Outro fator decisivo para reduzir riscos no fim de ano é a manutenção preventiva dos veículos antes de pegar a estrada. Com o aumento do tráfego, quebras mecânicas deixam de ser apenas inconvenientes e passam a representar risco coletivo, provocando paradas inesperadas, colisões secundárias e bloqueios que comprometem a segurança.
Pneus desgastados, pastilhas de freios desgastados, falhas de iluminação ou problemas no sistema de arrefecimento são causas recorrentes de acidentes, especialmente em trechos de longa distância e sob altas temperaturas.
Realizar verificações prévias, incluindo checagem de fluídos, calibragem dos pneus, análise de bateria e funcionamento dos itens obrigatórios, mitiga falhas durante o deslocamento e reduz a probabilidade de acidentes correlacionados.
A preparação adequada do veículo atua como uma medida de autoproteção e como um ato de responsabilidade coletiva, visto que contribui para um fluxo mais seguro em vias já naturalmente congestionadas.
Responsabilidade compartilhada para um trânsito mais seguro
Diante desse cenário, fica evidente que a segurança no trânsito durante o período de fim de ano depende de ações individuais e coletivas. O aumento do fluxo de veículos e pessoas, a presença de caminhões com maior capacidade de carga e o papel crucial da manutenção preventiva tornam a prudência um elemento indispensável para preservar vidas.

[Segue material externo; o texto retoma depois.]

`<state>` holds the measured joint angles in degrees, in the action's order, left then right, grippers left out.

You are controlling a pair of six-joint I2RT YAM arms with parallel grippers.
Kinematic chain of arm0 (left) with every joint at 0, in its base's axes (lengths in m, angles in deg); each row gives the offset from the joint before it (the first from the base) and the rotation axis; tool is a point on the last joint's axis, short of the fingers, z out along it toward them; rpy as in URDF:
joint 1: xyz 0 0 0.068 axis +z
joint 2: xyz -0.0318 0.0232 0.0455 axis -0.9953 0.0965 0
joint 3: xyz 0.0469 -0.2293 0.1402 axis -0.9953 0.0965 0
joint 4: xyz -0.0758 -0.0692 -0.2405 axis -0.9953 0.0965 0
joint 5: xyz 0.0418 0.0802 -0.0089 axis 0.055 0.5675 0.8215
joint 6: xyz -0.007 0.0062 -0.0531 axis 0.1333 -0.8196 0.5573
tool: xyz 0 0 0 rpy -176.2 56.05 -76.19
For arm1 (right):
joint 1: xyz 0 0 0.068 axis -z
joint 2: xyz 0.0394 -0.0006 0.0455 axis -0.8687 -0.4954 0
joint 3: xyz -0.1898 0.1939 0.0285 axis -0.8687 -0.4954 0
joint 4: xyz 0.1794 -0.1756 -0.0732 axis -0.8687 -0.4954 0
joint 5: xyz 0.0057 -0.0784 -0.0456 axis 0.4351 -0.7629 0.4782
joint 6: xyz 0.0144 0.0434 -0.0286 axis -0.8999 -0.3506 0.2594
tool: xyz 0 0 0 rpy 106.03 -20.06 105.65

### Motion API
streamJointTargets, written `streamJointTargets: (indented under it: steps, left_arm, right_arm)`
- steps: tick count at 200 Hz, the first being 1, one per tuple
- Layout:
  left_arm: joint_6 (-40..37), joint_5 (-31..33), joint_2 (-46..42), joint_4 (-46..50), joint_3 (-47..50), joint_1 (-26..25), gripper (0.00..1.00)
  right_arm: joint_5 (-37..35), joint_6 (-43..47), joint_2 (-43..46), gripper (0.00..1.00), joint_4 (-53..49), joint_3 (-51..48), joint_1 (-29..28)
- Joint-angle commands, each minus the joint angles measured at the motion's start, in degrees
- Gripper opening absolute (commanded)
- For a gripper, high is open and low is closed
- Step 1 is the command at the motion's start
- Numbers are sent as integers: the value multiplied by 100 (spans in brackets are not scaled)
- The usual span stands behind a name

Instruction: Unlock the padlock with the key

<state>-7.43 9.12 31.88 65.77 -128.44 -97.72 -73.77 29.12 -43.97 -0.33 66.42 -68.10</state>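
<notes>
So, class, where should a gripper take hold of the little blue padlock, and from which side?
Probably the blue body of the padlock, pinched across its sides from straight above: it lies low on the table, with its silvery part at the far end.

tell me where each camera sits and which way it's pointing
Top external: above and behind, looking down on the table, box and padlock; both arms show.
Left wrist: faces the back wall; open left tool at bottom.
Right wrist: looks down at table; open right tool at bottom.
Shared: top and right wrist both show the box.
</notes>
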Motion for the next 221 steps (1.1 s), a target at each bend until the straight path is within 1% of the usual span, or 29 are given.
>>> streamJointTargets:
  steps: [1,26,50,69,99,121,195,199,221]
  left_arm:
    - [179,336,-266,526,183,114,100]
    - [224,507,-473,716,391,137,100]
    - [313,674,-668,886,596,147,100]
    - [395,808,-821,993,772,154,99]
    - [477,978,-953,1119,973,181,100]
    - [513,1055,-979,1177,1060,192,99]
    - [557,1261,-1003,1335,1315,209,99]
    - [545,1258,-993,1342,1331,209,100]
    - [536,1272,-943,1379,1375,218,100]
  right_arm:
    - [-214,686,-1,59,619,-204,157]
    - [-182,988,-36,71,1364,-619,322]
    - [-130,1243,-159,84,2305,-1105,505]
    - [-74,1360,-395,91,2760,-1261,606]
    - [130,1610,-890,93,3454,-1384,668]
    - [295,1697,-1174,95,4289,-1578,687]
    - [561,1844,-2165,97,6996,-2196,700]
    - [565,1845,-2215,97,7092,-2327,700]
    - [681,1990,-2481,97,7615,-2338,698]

Respeitar as leis, reforçar a atenção aos modos vulneráveis, adotar distâncias seguras de veículos pesados e preparar o automóvel antes de viajar não são apenas boas práticas, mas sim atitudes essenciais para transformar o deslocamento em uma experiência segura.
Que as festividades sejam marcadas por encontros e celebrações, e não por tragédias evitáveis. A responsabilidade no trânsito é de todos, e o compromisso com a segurança deve ser permanente, sobretudo quando as vias estão mais cheias e cada decisão pode fazer a diferença.
Luiz Vicente Figueira de Mello Filho

Especialista em mobilidade urbana e agente de transformação nesse setor. Atualmente, é colunista de mobilidade do portal ABCdoABC. Atua como pesquisador no Programa de Pós-Doutorado em Engenharia de Transportes e é professor credenciado na Faculdade de Tecnologia da Unicamp. Possui doutorado em Engenharia Elétrica pelo Departamento de Comunicação da FEEC/Unicamp (2020), mestrado em Engenharia Automotiva pela Escola Politécnica da USP (2009) e pós-graduação em Comunicação e Marketing pela Faculdade Cásper Líbero (2005). Formado em Administração de Empresas (2002) e Engenharia Mecânica (1999) pela Universidade Presbiteriana Mackenzie.